Ils sont caractérisés par une passion pour le Christ, un dévouement total aux pauvres et un engagement envers les plus abandonnés. Ils se distinguent par leur disponibilité à la mission, leur vie communautaire et leur profonde dévotion à Marie.
Et ils sont reconnaissables à la croix qu’ils portent fièrement sur la poitrine. Un signe qui ne les quitte jamais, à l’image de leur engagement auprès des « délaissés ».
Depuis novembre dernier, la famille des Missionnaires Oblats est en fête. Ce jubilé, ouvert à Nguéniène (terre de leur première mission), marque cinquante ans d’une aventure humaine et spirituelle hors du commun.
L’histoire de la congrégation au Sénégal est celle d’une résilience. « Tout a commencé par une suggestion faite au Cardinal Sarr », rappelle le Père Vincent Waly Diouf.
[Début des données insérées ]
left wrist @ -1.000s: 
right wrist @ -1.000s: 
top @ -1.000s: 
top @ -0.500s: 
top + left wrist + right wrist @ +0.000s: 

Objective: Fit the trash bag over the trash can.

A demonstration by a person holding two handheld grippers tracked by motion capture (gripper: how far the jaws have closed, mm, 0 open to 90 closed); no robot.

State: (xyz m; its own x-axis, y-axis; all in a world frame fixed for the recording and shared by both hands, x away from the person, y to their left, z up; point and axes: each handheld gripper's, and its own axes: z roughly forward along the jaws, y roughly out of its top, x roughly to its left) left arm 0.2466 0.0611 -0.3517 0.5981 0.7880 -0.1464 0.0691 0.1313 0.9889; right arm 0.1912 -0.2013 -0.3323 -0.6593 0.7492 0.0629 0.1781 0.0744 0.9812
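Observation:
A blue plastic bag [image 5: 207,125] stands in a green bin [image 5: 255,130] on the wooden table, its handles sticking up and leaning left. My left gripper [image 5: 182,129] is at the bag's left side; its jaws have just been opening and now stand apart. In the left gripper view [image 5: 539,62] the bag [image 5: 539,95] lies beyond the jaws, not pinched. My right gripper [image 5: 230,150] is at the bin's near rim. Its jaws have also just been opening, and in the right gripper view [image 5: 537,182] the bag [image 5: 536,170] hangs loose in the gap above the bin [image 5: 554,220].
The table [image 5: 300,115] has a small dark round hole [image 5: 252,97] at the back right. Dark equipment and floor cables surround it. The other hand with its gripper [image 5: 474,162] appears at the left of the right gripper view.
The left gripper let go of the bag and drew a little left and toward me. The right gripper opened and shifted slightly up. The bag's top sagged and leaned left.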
En 1976, alors qu’un groupe de missionnaires italiens est expulsé du Laos par le régime communiste, la providence les conduit vers les diocèses de Dakar et Kaolack. Ces neuf pionniers, malgré le choc de l’expulsion et la barrière culturelle d’un pays majoritairement musulman, ont su transformer leur zèle en action.
De Nguéniène à Kaffrine, jusqu’aux confins de la Guinée-Bissau, les Oblats ont tissé un réseau de fraternité qui compte aujourd’hui 13 communautés dynamiques.
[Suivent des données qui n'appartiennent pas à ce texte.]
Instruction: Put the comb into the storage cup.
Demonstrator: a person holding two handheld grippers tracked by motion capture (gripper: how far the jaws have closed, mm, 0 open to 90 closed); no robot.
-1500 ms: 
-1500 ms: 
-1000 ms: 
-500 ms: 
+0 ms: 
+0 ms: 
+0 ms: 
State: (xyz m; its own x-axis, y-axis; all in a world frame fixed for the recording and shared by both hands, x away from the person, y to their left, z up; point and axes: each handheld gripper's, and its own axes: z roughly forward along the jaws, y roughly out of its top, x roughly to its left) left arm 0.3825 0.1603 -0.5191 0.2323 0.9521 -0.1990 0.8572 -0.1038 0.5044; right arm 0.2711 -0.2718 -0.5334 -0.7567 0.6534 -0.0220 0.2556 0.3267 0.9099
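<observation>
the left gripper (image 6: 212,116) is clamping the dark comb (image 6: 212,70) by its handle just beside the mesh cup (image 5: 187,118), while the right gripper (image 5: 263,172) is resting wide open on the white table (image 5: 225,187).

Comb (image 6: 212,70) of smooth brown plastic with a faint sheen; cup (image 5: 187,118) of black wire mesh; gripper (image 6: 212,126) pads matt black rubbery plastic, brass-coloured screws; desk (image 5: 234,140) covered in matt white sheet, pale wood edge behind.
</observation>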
En cinquante ans, le visage de la délégation a radicalement changé. Si les pères fondateurs venaient d’Europe, la délégation est aujourd’hui composée à 99 % de Sénégalais et de Guinéens.
« Autrefois, les missions disposaient d’importants moyens financiers. Aujourd’hui, nos ressources sont plus limitées, mais notre détermination pour le salut des âmes reste intacte », confie le Père Vincent Waly Diouf.
Cette autonomie s’accompagne d’une ouverture sur le monde. Beaucoup d’Oblats sénégalais partent désormais en mission dans d’autres pays comme le Brésil, l’Argentine, la France et l’Italie. Tandis que le Sénégal accueille à son tour des confrères venus du Nigéria, du Cameroun et du Congo.
Pour le Père Vincent Waly Diouf, ce cinquantième anniversaire n’est pas qu’une célébration nostalgique ; c’est un temps de conversion personnelle et communautaire.
Outre les pèlerinages à Temento et la forte présence attendue au sanctuaire marial de Popenguine, l’accent est mis sur la « paix intérieure ». « Sans fraternité vécue, la mission est impossible », insiste-t-il.
En invitant de jeunes Italiens à Mbour pour une mission populaire avec la jeunesse locale, la congrégation prouve que le feu allumé par Saint-Eugène de Mazenod depuis janvier 1816 brille encore intensément sous le soleil de l’Afrique de l’Ouest.